• **Exercise directions**
Copy the data word for word, keeping every line.

--

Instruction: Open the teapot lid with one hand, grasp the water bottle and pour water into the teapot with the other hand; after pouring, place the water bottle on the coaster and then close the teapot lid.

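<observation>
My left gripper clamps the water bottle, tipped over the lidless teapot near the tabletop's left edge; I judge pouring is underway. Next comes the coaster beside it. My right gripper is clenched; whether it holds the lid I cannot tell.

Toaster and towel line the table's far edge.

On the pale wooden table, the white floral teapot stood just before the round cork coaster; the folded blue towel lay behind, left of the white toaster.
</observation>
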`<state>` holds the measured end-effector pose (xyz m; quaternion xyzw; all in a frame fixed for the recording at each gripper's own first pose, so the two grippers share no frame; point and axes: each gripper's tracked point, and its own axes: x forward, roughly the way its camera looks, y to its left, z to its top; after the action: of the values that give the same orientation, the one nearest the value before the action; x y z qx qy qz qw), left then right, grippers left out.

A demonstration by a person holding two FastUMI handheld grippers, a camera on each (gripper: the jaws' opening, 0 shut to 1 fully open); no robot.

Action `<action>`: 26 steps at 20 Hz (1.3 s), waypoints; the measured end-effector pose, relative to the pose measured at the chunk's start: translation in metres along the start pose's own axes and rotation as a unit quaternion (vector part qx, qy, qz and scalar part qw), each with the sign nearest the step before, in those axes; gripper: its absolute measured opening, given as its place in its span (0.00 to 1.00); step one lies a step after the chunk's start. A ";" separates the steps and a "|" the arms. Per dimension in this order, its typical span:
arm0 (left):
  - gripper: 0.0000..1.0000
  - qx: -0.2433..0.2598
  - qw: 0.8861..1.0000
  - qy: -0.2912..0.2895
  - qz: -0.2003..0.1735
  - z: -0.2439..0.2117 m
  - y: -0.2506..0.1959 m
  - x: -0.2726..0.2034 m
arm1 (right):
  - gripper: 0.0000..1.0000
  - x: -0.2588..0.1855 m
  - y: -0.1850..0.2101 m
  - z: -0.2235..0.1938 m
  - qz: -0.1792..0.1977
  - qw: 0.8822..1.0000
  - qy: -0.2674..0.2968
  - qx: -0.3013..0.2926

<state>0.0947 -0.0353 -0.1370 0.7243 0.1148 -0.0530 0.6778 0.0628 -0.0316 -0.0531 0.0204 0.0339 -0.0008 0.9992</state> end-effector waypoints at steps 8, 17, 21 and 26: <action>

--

• **Written response**
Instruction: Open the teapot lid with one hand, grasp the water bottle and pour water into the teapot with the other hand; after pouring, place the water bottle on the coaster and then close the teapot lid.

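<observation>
My left gripper clamps the water bottle, tipped over the lidless teapot near the tabletop's left edge; I judge pouring is underway. Next comes the coaster beside it. My right gripper is clenched; whether it holds the lid I cannot tell.

Toaster and towel line the table's far edge.

On the pale wooden table, the white floral teapot stood just before the round cork coaster; the folded blue towel lay behind, left of the white toaster.
</observation>
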`<state>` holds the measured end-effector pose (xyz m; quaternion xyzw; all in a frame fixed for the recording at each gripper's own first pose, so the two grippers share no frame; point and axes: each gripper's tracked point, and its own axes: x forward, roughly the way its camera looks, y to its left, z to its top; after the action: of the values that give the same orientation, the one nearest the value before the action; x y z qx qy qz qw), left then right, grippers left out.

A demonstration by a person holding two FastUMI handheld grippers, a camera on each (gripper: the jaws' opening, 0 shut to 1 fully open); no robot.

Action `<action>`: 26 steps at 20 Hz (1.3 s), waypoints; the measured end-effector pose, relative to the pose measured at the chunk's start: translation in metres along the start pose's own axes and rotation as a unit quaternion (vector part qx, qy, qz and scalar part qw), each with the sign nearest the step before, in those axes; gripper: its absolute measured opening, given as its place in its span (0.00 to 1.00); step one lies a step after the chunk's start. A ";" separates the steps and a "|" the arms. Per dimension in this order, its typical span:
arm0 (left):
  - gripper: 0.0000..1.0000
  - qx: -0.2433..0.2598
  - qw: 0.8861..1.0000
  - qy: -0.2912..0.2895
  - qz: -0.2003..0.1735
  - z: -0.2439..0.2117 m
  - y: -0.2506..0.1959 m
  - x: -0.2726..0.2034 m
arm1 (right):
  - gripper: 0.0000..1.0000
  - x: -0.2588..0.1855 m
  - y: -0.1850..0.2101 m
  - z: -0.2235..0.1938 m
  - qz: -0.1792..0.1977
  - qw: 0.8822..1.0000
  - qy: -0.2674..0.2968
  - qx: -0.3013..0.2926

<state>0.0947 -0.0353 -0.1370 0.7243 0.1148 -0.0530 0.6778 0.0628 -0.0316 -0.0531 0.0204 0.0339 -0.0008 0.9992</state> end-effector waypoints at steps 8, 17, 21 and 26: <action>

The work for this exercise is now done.